Model-Agnostic Local Explanations using Individual Conditional Expectation (ICE) Plots

How to Explain and Affect Individual Decisions with ICE Curves

Wai On

Published in

Towards Data Science

8 min readJul 15, 2020

Understanding Machine Learning Decisions

If your loan application is declined, you would probably want to know two things:

Why did I get rejected?
What can I do to get approved in the future?

In other words, the explanation you want is one that is specific to you. In particular, you would want to be educated about how your situation contributed to the outcome, and if possible, do something about it. For example, if your chance of getting a loan greatly increases once you have lived in your current address for over a year, then you can confidently apply again in the future!

This need for an explanation that is meaningful to the individual, or “local explanation” as it’s known, is applicable whether the decision is made by a human or by a Machine Learning algorithm. In the field of Interpretable Machine Learning, there are a number of well-known techniques for explaining individual decisions (e.g., SHAP and LIME). These techniques not only provide innovative ideas for teasing out the reasons behind individual predictions for “black box” Machine Learning models, they also help us understand the results by visualizing them in interesting ways (e.g., see my article on the SHAP Summary Plot).

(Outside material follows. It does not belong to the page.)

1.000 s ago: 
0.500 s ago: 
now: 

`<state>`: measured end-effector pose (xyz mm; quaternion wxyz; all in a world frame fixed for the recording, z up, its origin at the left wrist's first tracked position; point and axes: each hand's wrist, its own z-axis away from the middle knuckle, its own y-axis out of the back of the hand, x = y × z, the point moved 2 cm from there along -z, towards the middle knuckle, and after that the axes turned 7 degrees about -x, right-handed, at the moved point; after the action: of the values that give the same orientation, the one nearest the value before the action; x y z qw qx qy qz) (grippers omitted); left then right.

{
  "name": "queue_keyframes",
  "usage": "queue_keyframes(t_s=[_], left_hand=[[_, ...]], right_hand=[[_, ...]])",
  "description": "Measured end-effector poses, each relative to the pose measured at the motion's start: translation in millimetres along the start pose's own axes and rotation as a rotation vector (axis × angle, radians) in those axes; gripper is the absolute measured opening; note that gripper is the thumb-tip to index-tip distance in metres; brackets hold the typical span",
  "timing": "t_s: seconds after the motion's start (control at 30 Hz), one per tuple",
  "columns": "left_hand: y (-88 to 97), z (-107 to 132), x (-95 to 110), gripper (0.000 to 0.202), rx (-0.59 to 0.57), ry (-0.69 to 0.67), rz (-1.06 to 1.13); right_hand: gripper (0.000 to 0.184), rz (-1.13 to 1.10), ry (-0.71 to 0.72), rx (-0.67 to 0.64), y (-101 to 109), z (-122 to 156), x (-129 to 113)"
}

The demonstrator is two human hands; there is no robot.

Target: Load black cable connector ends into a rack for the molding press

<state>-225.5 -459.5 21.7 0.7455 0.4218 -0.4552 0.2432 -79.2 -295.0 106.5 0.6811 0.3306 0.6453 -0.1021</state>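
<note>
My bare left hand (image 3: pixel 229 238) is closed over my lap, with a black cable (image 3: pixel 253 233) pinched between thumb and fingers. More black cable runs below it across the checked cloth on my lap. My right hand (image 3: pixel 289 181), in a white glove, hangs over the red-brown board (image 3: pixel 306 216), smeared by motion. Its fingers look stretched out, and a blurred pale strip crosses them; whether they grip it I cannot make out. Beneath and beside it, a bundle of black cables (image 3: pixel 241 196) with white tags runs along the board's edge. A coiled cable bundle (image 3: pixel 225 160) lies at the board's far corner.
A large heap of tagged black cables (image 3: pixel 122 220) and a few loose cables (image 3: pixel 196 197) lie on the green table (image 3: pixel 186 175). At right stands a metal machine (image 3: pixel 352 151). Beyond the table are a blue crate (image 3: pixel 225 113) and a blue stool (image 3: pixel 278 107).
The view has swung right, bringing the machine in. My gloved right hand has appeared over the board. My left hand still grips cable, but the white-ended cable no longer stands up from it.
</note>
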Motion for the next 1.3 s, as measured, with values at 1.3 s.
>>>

A popular visualization technique that is not typically associated with local explanations that I think can contribute in this context is the Individual Conditional Expectation¹ (ICE) plot. Traditionally, ICE plots are primarily seen as visualizations for supporting global interpretation; that is, explaining what the model is doing at the population level. However, with some simple modifications in the way they are visualized, I think they can also be valuable at a local explanation level. The advantage of using ICE plots is that it is a simple and easy technique to understand. It also provides an abundance of information that the viewer can use to understand what is going on at the local level and to simulate what may happen if things change.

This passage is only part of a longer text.